#### Collected material

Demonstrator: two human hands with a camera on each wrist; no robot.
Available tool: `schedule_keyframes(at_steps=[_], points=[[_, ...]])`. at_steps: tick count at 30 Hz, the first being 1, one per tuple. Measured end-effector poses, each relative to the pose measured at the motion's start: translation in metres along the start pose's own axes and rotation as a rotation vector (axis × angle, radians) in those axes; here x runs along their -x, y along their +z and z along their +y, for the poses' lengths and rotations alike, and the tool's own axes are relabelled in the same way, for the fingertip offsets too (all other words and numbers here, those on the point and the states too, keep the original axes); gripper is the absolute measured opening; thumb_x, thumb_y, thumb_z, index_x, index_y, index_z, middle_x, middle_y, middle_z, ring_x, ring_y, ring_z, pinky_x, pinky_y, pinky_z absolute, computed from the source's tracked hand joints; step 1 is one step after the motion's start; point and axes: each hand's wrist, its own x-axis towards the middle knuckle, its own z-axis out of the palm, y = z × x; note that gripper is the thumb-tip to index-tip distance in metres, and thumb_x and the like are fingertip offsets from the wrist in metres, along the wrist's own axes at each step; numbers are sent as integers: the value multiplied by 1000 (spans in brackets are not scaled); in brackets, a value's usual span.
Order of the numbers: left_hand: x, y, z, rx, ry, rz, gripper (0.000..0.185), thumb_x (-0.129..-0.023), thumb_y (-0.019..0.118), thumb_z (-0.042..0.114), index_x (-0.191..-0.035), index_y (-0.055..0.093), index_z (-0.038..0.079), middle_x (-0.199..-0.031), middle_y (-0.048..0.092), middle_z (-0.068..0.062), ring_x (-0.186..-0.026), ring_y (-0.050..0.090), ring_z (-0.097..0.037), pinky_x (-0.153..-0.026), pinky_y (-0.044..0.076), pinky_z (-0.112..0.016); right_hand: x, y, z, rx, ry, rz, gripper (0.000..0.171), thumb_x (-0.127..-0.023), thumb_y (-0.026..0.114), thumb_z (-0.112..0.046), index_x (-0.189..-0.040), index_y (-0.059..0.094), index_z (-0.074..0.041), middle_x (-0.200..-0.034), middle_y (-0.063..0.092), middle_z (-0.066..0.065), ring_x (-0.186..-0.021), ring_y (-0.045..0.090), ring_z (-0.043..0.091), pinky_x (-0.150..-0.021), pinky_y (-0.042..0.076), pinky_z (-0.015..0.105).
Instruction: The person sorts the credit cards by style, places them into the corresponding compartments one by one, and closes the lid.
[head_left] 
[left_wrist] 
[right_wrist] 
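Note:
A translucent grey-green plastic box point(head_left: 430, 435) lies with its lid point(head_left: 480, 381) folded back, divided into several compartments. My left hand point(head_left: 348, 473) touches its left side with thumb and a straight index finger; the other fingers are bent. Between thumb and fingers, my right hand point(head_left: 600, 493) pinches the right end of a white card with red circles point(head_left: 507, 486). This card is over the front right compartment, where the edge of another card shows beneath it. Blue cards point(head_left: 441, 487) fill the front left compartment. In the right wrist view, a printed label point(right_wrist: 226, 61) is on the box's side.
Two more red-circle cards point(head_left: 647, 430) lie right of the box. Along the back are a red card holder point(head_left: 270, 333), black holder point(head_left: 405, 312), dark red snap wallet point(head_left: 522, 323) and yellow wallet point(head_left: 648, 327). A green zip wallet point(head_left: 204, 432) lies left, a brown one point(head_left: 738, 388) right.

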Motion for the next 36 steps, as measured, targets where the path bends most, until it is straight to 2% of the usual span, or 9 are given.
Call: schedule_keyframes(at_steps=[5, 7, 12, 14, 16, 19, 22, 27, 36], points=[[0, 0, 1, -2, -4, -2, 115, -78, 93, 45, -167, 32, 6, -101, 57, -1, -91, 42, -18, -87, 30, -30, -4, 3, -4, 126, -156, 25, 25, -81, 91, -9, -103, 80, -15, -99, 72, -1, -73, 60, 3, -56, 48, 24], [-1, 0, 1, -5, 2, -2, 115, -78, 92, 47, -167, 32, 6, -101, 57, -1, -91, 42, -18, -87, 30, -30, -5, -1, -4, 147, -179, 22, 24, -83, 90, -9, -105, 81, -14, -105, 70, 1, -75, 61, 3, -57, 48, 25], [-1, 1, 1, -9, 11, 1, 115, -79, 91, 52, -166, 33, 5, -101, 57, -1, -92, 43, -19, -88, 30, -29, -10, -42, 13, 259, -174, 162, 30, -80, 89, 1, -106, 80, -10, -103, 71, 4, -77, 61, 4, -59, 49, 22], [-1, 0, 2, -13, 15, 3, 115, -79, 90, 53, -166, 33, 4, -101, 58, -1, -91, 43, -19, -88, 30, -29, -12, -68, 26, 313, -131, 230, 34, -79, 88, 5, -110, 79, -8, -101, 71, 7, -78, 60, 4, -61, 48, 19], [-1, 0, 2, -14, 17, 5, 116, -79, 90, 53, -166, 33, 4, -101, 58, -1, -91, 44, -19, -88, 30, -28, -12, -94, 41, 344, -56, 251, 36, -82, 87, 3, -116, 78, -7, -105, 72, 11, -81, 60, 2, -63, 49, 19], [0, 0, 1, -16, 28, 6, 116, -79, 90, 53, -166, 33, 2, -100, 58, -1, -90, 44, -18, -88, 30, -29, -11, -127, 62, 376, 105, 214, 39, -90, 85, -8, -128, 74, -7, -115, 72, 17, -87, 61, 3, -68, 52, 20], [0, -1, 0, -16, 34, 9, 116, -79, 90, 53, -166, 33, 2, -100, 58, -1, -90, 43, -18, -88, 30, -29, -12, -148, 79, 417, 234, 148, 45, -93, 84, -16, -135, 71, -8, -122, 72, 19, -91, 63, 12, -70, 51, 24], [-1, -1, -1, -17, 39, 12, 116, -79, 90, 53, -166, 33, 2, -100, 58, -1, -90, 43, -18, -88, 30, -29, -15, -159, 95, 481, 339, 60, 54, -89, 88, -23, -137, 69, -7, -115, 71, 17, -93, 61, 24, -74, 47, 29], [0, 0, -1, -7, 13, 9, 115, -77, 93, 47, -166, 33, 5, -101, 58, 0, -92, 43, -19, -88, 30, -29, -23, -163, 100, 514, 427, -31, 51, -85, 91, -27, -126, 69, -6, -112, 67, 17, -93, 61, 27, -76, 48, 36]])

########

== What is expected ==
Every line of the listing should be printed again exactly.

== Response to this exercise ==
Demonstrator: two human hands with a camera on each wrist; no robot.
Available tool: `schedule_keyframes(at_steps=[_], points=[[_, ...]])`. at_steps: tick count at 30 Hz, the first being 1, one per tuple. Measured end-effector poses, each relative to the pose measured at the motion's start: translation in metres along the start pose's own axes and rotation as a rotation vector (axis × angle, radians) in those axes; here x runs along their -x, y along their +z and z along their +y, for the poses' lengths and rotations alike, and the tool's own axes are relabelled in the same way, for the fingertip offsets too (all other words and numbers here, those on the point and the states too, keep the original axes); gripper is the absolute measured opening; thumb_x, thumb_y, thumb_z, index_x, index_y, index_z, middle_x, middle_y, middle_z, ring_x, ring_y, ring_z, pinky_x, pinky_y, pinky_z absolute, computed from the source's tracked hand joints; step 1 is one step after the motion's start; point and axes: each hand's wrist, its own x-axis towards the middle knuckle, its own z-axis out of the palm, y = z × x; note that gripper is the thumb-tip to index-tip distance in metres, and thumb_x and the like are fingertip offsets from the wrist in metres, along the wrist's own axes at each step; numbers are sent as integers: the value multiplied by 1000 (spans in brackets are not scaled); in brackets, a value's usual span.
Order of the numbers: left_hand: x, y, z, rx, ry, rz, gripper (0.000..0.185), thumb_x (-0.129..-0.023), thumb_y (-0.019..0.118), thumb_z (-0.042..0.114), index_x (-0.191..-0.035), index_y (-0.055..0.093), index_z (-0.038..0.079), middle_x (-0.199..-0.031), middle_y (-0.048..0.092), middle_z (-0.068..0.062), ring_x (-0.186..-0.026), ring_y (-0.050..0.090), ring_z (-0.097..0.037), pinky_x (-0.153..-0.026), pinky_y (-0.044..0.076), pinky_z (-0.112..0.016); right_hand: x, y, z, rx, ry, rz, gripper (0.000..0.171), thumb_x (-0.127..-0.023), thumb_y (-0.026..0.114), thumb_z (-0.112..0.046), index_x (-0.189..-0.040), index_y (-0.059..0.094), index_z (-0.074..0.041), middle_x (-0.200..-0.034), middle_y (-0.063..0.092), middle_z (-0.066..0.065), ring_x (-0.186..-0.021), ring_y (-0.045..0.090), ring_z (-0.043..0.091), pinky_x (-0.150..-0.021), pinky_y (-0.042..0.076), pinky_z (-0.015..0.105).
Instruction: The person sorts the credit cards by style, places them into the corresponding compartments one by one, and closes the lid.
[head_left] 
[left_wrist] 
[right_wrist] 
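Note:
A translucent grey-green plastic box point(head_left: 430, 435) lies with its lid point(head_left: 480, 381) folded back, divided into several compartments. My left hand point(head_left: 348, 473) touches its left side with thumb and a straight index finger; the other fingers are bent. Between thumb and fingers, my right hand point(head_left: 600, 493) pinches the right end of a white card with red circles point(head_left: 507, 486). This card is over the front right compartment, where the edge of another card shows beneath it. Blue cards point(head_left: 441, 487) fill the front left compartment. In the right wrist view, a printed label point(right_wrist: 226, 61) is on the box's side.
Two more red-circle cards point(head_left: 647, 430) lie right of the box. Along the back are a red card holder point(head_left: 270, 333), black holder point(head_left: 405, 312), dark red snap wallet point(head_left: 522, 323) and yellow wallet point(head_left: 648, 327). A green zip wallet point(head_left: 204, 432) lies left, a brown one point(head_left: 738, 388) right.
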
Motion for the next 36 steps, as measured, targets where the path bends most, until it is straight to 2% of the usual span, or 9 are given.
Call: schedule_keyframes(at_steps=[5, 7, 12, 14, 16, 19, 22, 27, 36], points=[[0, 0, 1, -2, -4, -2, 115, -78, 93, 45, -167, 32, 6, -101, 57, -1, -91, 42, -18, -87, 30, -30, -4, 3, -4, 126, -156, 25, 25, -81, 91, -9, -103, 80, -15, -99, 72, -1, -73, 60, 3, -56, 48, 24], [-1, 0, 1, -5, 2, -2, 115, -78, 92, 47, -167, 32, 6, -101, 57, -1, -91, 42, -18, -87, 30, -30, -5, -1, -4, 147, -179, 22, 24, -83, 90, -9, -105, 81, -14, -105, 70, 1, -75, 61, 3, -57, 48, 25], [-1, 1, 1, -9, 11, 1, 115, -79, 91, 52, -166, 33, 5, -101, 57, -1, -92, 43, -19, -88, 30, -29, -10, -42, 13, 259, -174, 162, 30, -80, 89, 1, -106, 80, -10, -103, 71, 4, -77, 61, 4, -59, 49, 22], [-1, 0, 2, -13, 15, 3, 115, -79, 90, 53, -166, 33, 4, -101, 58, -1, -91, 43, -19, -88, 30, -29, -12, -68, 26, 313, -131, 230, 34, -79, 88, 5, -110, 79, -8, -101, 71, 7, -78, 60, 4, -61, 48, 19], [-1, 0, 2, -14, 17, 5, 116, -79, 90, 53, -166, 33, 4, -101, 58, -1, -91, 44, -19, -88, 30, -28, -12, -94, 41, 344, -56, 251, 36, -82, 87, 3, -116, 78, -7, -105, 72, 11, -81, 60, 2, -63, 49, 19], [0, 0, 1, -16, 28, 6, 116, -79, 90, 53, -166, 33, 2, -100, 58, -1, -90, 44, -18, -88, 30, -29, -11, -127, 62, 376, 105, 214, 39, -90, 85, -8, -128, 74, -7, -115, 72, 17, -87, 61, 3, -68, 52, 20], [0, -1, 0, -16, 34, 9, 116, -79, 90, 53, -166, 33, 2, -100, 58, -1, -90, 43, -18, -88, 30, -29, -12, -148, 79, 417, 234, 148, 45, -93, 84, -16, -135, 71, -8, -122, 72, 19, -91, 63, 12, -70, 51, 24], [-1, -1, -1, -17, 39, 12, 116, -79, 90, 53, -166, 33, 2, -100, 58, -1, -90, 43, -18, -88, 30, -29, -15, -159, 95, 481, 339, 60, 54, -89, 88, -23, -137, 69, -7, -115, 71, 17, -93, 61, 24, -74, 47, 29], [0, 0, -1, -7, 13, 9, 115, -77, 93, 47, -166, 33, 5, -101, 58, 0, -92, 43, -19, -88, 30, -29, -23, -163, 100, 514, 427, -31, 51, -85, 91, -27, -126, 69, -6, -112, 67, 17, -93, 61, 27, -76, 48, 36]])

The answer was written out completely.